[BRIEF]
Leaving pictures out, repeat word for word the line that has "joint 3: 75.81" and each line that follows it to the end of the listing.

--- START ---

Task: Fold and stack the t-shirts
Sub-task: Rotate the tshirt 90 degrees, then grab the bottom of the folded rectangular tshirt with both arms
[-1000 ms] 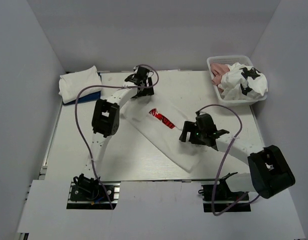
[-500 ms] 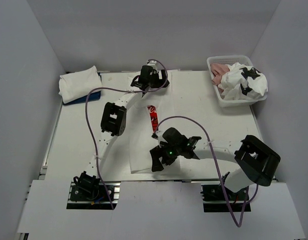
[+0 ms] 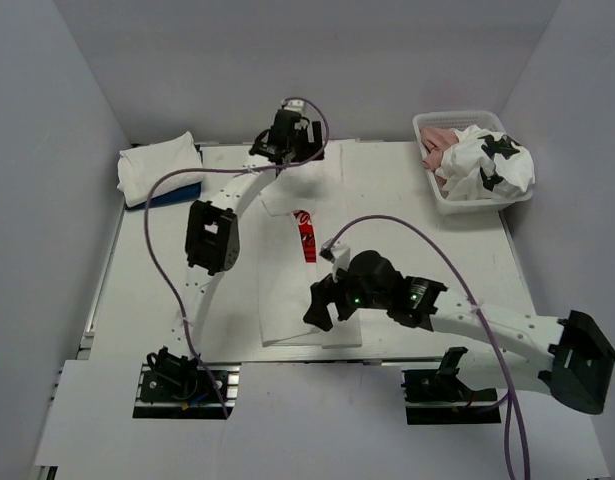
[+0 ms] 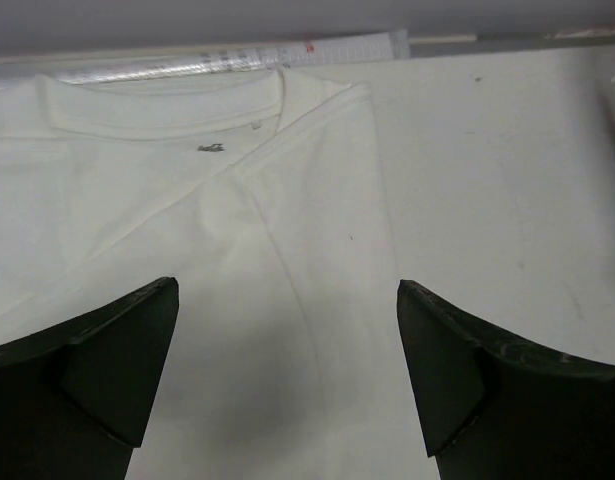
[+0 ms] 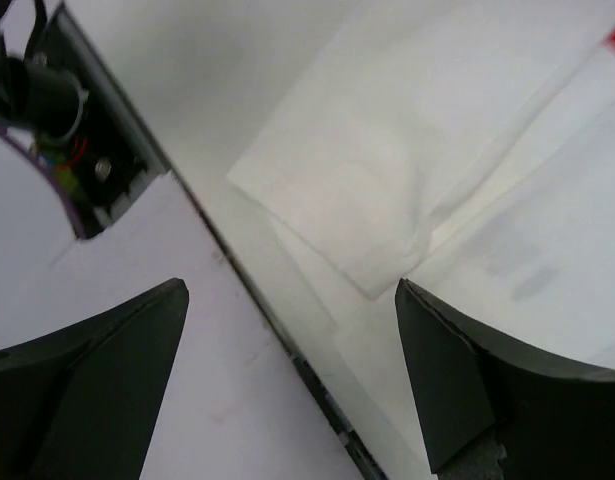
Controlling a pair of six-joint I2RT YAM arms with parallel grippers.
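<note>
The white t-shirt with the red chest print [image 3: 287, 295] lies as a long folded strip down the middle of the table, collar at the back. My left gripper [image 3: 290, 150] hovers open over the collar end; the left wrist view shows the collar [image 4: 167, 110] and the cloth between the wide-open fingers [image 4: 107, 360]. My right gripper [image 3: 319, 308] is open above the hem end. The right wrist view shows the hem corner [image 5: 367, 200] by the table's front edge [image 5: 287, 340]. A folded white tee [image 3: 159, 165] sits on a blue one [image 3: 177, 195] at the back left.
A white basket [image 3: 427, 125] at the back right holds a dusty-pink tee [image 3: 439, 140] and a white tee with black patches [image 3: 492, 160]. Grey walls close in the table on three sides. The right arm reaches across the near right part.
The tee lay diagonally towards the right; its lower end has swung to the near middle with my right gripper, and it now lies straight front to back. My left gripper shifted slightly at the collar.
</note>
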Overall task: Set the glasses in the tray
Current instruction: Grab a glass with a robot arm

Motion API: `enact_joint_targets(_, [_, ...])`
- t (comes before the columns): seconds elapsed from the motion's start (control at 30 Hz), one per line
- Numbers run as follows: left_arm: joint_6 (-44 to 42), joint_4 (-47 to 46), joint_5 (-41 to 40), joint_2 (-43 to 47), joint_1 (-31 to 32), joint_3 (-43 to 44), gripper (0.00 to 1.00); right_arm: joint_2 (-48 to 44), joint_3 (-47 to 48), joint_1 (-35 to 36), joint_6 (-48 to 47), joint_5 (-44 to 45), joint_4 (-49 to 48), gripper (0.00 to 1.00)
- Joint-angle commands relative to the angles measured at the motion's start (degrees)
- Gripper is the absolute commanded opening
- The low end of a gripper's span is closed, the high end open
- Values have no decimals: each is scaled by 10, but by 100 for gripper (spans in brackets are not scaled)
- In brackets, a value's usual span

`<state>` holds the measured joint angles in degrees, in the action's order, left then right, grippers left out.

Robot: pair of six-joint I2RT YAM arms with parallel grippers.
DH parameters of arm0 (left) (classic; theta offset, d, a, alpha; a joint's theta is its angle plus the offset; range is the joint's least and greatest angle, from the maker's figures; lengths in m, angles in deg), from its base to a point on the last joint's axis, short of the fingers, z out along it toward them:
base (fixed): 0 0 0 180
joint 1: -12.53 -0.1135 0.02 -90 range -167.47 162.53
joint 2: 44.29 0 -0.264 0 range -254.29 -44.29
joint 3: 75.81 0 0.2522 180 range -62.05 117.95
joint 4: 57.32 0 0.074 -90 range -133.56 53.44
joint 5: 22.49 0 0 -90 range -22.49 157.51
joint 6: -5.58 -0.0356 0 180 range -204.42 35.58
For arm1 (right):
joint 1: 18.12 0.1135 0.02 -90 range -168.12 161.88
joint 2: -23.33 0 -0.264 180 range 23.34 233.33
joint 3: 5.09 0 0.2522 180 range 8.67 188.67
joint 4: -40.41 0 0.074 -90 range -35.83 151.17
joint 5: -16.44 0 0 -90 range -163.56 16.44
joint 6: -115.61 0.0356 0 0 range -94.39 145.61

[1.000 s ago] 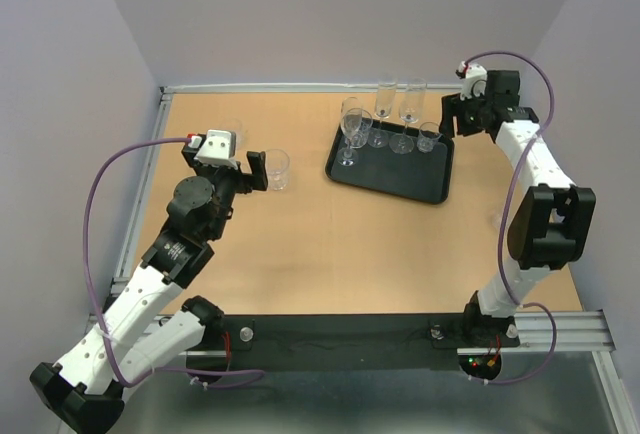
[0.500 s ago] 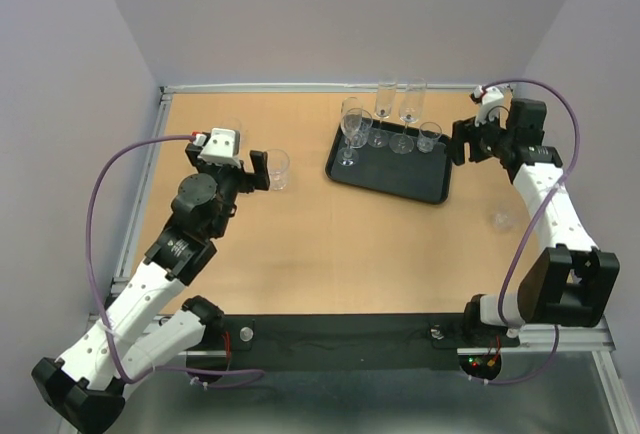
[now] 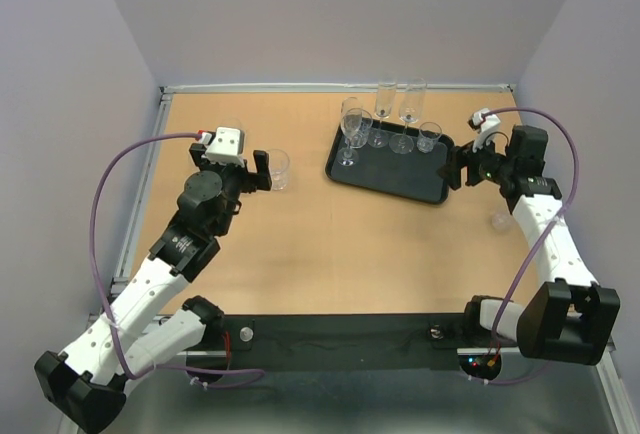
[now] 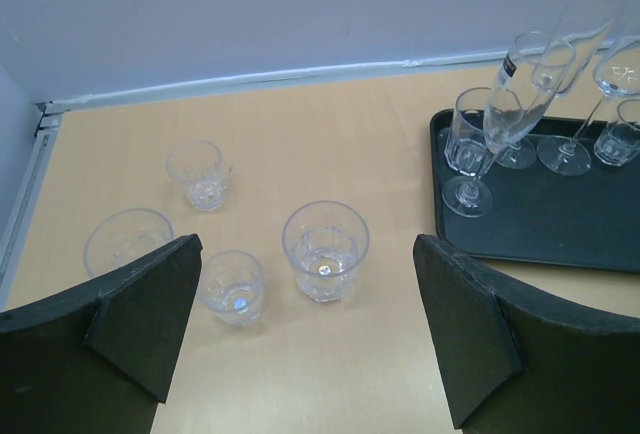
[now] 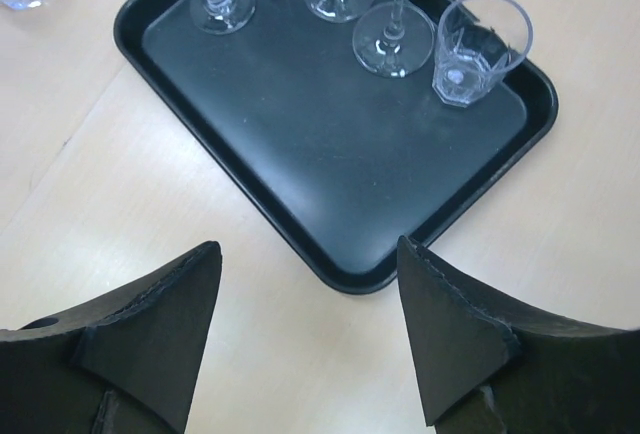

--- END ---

[ANSWER TO THIS TASK]
joint 3: 75.81 0 0.2522 180 range -62.05 117.95
joint 4: 57.32 0 0.074 -90 range -133.56 53.44
joint 5: 22.49 0 0 -90 range -22.49 157.51
joint 6: -5.58 -0.0356 0 180 range -204.42 35.58
For arm1 (right):
joint 1: 18.12 0.1135 0.02 -90 range -168.12 161.88
joint 2: -23.33 0 -0.264 180 range 23.34 233.33
joint 3: 5.09 0 0.2522 180 range 8.67 188.67
joint 4: -40.41 0 0.074 -90 range -35.83 151.17
joint 5: -16.44 0 0 -90 range -163.56 16.44
joint 6: -115.61 0.0356 0 0 range -94.39 145.61

[1.000 s ago] 
[0.500 s ago] 
[now] 
[now] 
[now] 

For this exercise, the work is now complete.